Weiter möchte ich dir eigentlich nichts verraten, am besten du erlebst das Buch selbst.Vielleicht kommt es dir am Anfang verwirrend vor und du verstehst die Welt nicht ganz. Aber ich würde dir empfehlen dich darauf einzulassen und mit Caden die Seiten dieser psychischen Erkrankung zu erkunden.

Fazit:

 Ich habe ein neues Lieblingsbuch gefunden.
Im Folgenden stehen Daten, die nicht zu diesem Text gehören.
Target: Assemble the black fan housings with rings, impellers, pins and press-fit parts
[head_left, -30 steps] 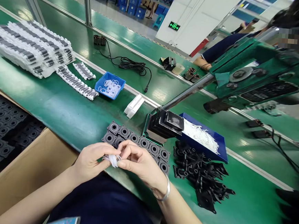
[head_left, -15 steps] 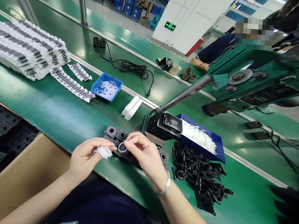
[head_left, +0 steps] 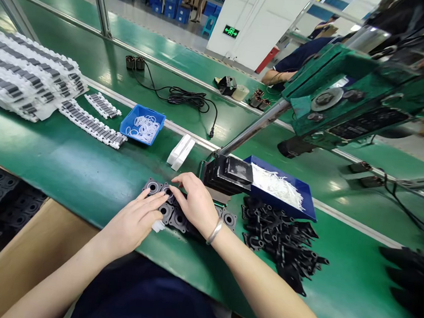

 Ein Wunsch von mir ist es, dass ganz viele Norden ohne Kompass lesen und sich auf das Erlebnis einlassen. Psychische Erkrankungen wie Schizophrenie sind immer noch sehr stigmatisiert und oft wissen einige gar nicht, was genau dahinter steckt. Auf wissenschaftlicher Ebenden verrät das Buch nur teilweise etwas, dafür aber sehr gut aus der Sicht des Betroffenen. 

Ich kann es euch nur sehr ans Herz legen, mit Caden zu dem tiefsten Punkt der Erde zu reisen.